Le candidat, lors de son rassemblement électoral à Butler en Pennsylvanie, a été «protégé par nos prières», affirme de son côté Connie Davie, une ardente militante trumpiste.
Sylvia Spivey, une déléguée républicaine suppléante, évoque, pour sa part, un «miracle», avant d’avancer l’idée d’un martyre quasiment christique: «Il prend une balle pour nous».

Avant samedi dernier, certains de ces militants vouaient déjà une dévotion quasi mystique à l’ancien président. Sa tentative d’assassinat n’a fait que renforcer chez eux cette conviction.
Une organisation conservatrice, Turning Point Action, a même organisé dimanche une veillée de prières, alors même qu’on savait que Donald Trump n’avait été que très légèrement blessé.
Dans un pays où la religion est souvent intimement liée à la politique, le programme officiel de la convention républicaine de Milwaukee réserve une bonne place aux responsables des différents cultes, qui se succèdent au pupitre de la salle omnisports, en alternance avec les élus du parti.
De ce mélange de prières et de discours politiques, il ressort l’idée forte d’un Trump faisant équipe avec Dieu pour remporter la Maison-Blanche.
Une opinion répétée à l’envi dans beaucoup d’entrevues des ténors du Grand Old Party.
«Main de Dieu»
«Dieu a protégé le président Trump», a commenté le sénateur de Floride Marco Rubio, un temps envisagé pour devenir colistier du candidat. Donald Trump a finalement choisi J. D. Vance, un sénateur affichant haut et fort sa foi catholique et son opposition au droit à l’avortement.

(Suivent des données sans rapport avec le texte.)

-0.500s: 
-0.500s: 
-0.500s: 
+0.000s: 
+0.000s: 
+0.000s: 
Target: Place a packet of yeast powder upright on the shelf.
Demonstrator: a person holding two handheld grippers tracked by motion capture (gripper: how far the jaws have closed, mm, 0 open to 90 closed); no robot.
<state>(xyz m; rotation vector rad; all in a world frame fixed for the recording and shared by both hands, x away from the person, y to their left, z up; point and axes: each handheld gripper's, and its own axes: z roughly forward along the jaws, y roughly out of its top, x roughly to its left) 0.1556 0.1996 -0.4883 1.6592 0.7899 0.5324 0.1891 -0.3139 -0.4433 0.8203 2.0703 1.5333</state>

L’élue populiste Marjorie Taylor Greene a, quant à elle, affirmé que le candidat avait été protégé par la «main de Dieu».
Vivek Ramaswamy, battu par Donald Trump aux primaires républicaines, a dit à peu près la même chose, comparant la «divine providence» de Donald Trump à celle qui a guidé les pères fondateurs de l’Amérique et plus tard Abraham Lincoln.
Il faut dire que Donald Trump a lui-même épousé la thèse de l’intervention divine. «C’est seulement Dieu qui a empêché que l’impensable ne se produise», a-t-il écrit dans son réseau social.
Dans ses trois campagnes présidentielles, le milliardaire a pu compter sur l’appui des chrétiens évangéliques. Un paradoxe tant il apparaît à l’opposé d’être un modèle pour eux, ancien propriétaire de casinos marié trois fois, non-pratiquant et condamné par la justice pénale.